Pour améliorer encore l’algorithme, le logiciel a été associé à la notion dite de « deep learning  », c’est-à-dire qui mime le fonctionnement du cerveau, en mettant en série de nombreux petits réseaux de neurones (informatiques). Une technique utilisée par exemple pour la reconnaissance d’images ou de formes.

En 2014, l’équipe de recherches de Google conduite par David Silver avait déjà employé cette approche pour le jeu de go. En perfectionnant ces méthodes, notamment en apprenant au programme des parties de go effectuées par de grands joueurs et en faisant en sorte que l’ordinateur effectue de nombreuses parties contre lui-même (plusieurs centaines de milliers), l’algorithme a été amélioré.

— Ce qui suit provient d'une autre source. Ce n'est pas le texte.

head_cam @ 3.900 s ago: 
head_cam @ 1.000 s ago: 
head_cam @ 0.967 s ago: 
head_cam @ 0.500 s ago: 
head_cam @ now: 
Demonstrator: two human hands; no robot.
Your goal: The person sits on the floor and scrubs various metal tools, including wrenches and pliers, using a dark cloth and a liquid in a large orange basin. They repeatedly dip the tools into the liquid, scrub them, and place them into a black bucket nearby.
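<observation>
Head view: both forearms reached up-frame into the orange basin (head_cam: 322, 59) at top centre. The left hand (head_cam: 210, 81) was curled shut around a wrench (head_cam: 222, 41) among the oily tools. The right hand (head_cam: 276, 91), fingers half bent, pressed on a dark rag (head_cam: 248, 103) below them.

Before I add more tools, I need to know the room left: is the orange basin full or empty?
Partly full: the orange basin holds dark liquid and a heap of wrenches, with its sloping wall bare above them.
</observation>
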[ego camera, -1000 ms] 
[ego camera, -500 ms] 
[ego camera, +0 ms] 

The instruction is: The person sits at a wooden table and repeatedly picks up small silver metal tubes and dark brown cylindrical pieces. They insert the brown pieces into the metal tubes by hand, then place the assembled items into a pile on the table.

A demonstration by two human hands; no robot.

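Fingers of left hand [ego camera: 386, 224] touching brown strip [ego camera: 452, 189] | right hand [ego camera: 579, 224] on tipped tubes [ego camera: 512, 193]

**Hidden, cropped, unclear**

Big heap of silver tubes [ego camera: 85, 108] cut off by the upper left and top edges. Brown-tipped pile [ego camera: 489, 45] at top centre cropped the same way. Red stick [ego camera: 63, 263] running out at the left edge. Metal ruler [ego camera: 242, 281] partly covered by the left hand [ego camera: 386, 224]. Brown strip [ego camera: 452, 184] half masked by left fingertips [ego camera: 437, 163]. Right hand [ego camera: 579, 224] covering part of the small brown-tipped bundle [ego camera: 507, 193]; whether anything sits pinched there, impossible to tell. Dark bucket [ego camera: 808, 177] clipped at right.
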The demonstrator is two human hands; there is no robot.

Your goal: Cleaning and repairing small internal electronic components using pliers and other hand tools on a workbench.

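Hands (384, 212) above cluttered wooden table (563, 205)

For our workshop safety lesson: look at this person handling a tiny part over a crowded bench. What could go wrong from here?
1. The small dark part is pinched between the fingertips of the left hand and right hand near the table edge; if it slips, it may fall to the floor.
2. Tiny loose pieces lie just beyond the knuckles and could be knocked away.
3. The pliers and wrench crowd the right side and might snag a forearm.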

Les conséquences sont immenses. Car des problèmes qui semblaient insolubles à la communauté scientifique pourraient être résolus. « On peut rêver que des ordinateurs pourront démontrer des théorèmes, comprendre un texte ou même regarder un film et le résumer  », ajoute Olivier Teytaud. En soi, le réseau d’ordinateurs utilisé par Google (qui dispose de 1 200 microprocesseurs et de 176 processeurs graphiques) n’a rien d’extraordinaire. Toute l’intelligence réside dans le logiciel.

Pour prouver que son programme tient la route, de nouvelles parties ­seront effectuées en mars par AlphaGo, contre le Sud-Coréen Lee Se-dol, un des meilleurs joueurs de go des dix dernières années.